**TASK STATEMENT**
I need every line that includes the word "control" copied from the material.

**INFORMATION SHOWN**
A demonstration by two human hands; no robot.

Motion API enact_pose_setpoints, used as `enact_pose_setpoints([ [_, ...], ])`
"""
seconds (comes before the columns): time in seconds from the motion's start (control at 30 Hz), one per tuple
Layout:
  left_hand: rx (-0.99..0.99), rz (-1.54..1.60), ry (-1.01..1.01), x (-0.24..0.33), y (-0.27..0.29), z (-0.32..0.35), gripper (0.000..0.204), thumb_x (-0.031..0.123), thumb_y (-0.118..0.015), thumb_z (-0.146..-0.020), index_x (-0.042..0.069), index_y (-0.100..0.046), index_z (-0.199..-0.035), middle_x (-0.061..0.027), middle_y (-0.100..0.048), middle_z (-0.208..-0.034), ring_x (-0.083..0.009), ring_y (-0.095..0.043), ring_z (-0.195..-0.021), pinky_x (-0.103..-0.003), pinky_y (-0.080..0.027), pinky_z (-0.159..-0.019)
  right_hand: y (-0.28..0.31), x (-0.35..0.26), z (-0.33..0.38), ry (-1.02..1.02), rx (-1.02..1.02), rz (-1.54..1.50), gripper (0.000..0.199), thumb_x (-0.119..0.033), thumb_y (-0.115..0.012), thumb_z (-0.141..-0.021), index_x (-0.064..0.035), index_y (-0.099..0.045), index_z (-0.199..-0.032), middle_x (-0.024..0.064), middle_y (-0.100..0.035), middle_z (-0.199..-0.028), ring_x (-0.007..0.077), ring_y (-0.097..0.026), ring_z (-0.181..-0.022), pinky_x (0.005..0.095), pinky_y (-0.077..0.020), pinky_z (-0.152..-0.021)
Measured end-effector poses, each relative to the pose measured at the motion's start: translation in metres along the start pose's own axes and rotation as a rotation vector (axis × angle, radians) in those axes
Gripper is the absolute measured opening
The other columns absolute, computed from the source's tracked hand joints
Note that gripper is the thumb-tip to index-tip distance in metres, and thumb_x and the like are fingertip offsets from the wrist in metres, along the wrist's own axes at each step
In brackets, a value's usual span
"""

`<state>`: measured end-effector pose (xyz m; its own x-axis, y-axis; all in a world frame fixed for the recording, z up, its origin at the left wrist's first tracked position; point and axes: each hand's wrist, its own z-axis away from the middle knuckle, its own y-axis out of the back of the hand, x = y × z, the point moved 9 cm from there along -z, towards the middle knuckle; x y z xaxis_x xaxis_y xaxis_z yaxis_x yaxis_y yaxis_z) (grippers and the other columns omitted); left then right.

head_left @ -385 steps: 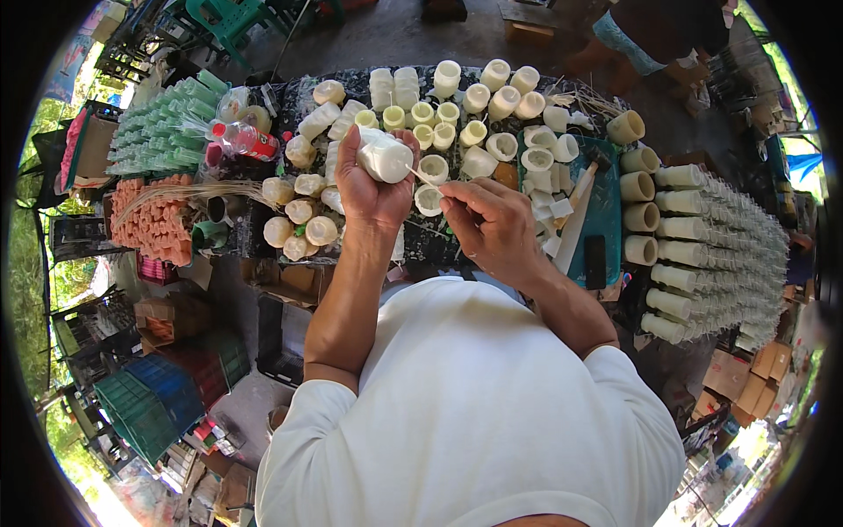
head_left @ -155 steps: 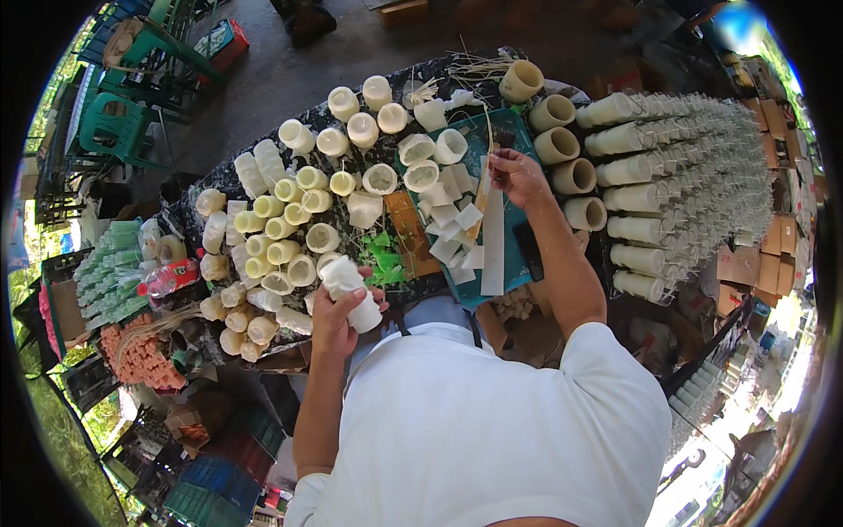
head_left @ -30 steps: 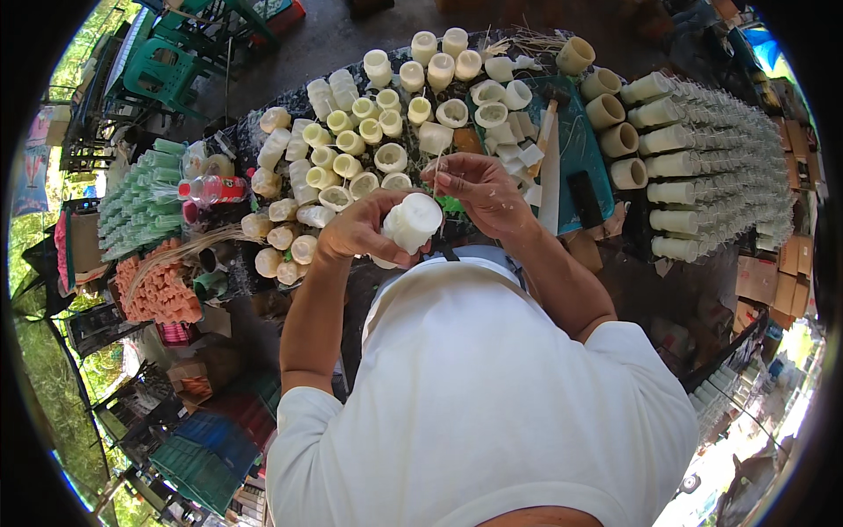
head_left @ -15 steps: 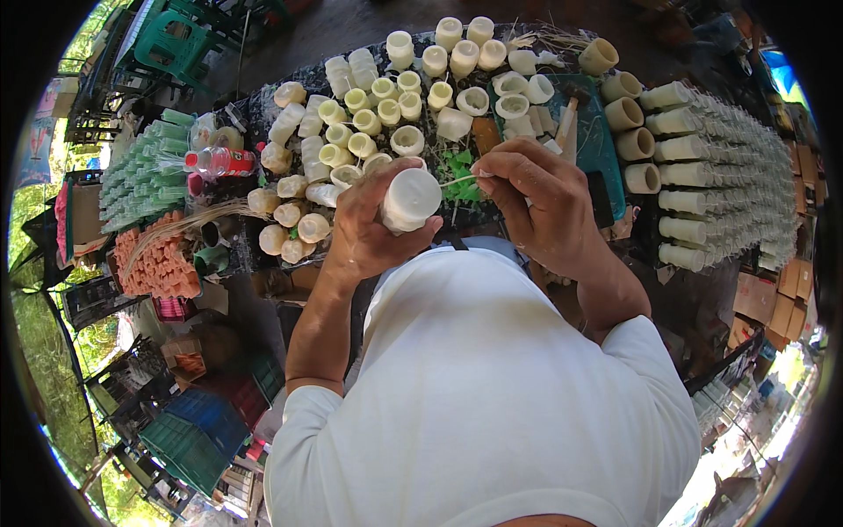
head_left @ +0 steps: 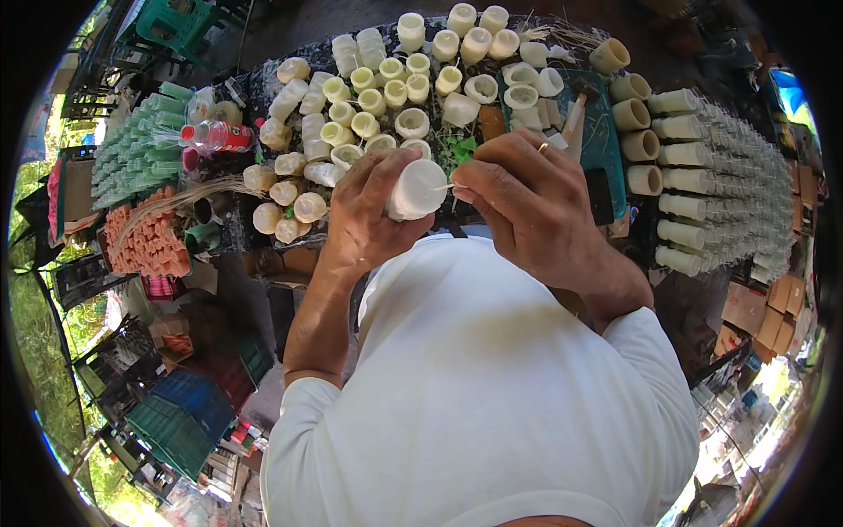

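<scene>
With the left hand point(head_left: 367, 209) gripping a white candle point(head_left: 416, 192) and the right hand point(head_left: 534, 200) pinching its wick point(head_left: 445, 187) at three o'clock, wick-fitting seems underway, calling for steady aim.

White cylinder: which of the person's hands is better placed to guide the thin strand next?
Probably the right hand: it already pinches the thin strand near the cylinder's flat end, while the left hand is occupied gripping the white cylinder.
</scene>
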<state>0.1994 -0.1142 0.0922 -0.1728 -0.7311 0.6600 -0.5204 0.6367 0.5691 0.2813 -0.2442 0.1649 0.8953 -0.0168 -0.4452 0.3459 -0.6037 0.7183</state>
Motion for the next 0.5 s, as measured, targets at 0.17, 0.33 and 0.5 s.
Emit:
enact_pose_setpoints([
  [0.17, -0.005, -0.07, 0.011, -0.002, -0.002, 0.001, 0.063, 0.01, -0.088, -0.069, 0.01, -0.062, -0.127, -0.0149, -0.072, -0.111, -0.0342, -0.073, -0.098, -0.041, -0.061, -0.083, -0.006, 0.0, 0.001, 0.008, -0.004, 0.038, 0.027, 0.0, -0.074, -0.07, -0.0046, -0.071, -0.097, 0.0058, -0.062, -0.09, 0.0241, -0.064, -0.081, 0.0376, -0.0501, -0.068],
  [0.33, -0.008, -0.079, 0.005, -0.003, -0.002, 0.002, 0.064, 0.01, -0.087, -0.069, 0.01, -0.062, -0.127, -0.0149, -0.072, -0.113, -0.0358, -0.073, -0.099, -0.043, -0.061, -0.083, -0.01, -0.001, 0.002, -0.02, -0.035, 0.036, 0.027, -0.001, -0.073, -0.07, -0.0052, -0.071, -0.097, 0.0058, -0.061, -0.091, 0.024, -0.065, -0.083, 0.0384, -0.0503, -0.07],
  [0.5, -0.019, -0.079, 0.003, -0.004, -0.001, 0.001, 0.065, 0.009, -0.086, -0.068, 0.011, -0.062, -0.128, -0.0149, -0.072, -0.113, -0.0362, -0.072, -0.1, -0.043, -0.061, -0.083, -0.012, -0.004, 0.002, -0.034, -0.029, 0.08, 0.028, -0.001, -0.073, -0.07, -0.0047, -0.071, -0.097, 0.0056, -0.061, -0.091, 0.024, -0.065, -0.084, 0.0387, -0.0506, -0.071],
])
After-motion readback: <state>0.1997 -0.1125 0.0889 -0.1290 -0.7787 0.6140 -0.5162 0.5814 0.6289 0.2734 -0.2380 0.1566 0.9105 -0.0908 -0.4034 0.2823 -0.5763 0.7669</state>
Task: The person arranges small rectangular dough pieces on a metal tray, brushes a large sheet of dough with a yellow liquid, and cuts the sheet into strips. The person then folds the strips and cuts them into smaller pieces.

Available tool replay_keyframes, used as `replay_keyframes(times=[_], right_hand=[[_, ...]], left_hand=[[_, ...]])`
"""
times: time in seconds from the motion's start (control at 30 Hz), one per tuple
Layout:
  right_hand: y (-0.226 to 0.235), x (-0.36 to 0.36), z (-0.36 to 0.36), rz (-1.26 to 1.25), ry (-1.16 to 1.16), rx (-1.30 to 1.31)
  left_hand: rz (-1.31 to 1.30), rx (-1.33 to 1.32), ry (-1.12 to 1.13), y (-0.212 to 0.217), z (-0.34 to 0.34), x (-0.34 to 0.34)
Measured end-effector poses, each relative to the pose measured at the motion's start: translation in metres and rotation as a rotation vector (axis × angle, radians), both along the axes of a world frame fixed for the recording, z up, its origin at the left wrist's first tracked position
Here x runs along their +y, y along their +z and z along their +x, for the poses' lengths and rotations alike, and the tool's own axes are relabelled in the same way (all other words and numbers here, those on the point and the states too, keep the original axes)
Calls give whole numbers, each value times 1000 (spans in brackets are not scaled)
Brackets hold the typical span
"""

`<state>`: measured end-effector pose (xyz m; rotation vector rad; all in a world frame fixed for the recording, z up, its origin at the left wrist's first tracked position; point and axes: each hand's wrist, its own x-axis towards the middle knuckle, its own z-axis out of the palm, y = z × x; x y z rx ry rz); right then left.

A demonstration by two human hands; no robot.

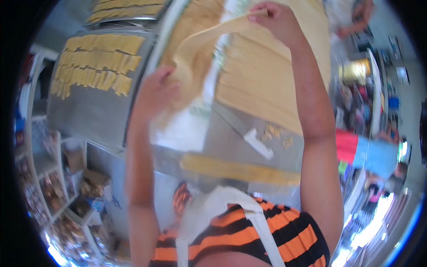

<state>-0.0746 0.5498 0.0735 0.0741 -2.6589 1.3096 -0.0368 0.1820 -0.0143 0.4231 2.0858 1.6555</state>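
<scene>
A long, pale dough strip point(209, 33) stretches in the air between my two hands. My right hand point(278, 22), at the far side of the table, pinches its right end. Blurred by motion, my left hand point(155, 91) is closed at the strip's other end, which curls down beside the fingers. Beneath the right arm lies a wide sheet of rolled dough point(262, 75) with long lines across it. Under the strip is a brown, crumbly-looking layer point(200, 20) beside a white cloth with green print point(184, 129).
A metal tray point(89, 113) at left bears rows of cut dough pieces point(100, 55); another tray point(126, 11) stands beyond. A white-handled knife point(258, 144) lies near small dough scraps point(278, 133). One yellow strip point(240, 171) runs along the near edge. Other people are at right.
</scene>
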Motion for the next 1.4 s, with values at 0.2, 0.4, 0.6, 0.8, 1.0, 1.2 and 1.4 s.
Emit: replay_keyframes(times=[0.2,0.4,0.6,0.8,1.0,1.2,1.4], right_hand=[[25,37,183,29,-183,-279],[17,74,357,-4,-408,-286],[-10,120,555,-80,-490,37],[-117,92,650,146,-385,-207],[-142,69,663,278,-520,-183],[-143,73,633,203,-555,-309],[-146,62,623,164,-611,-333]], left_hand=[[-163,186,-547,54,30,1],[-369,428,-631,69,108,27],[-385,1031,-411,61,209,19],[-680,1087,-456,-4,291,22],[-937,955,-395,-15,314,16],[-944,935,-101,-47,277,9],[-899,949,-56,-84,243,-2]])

**EXERCISE RESULT**
seconds (comes before the columns): time in seconds from the motion's start (control at 30 Hz), one per tuple
times: time in seconds from the motion's start (control at 30 Hz), one per tuple

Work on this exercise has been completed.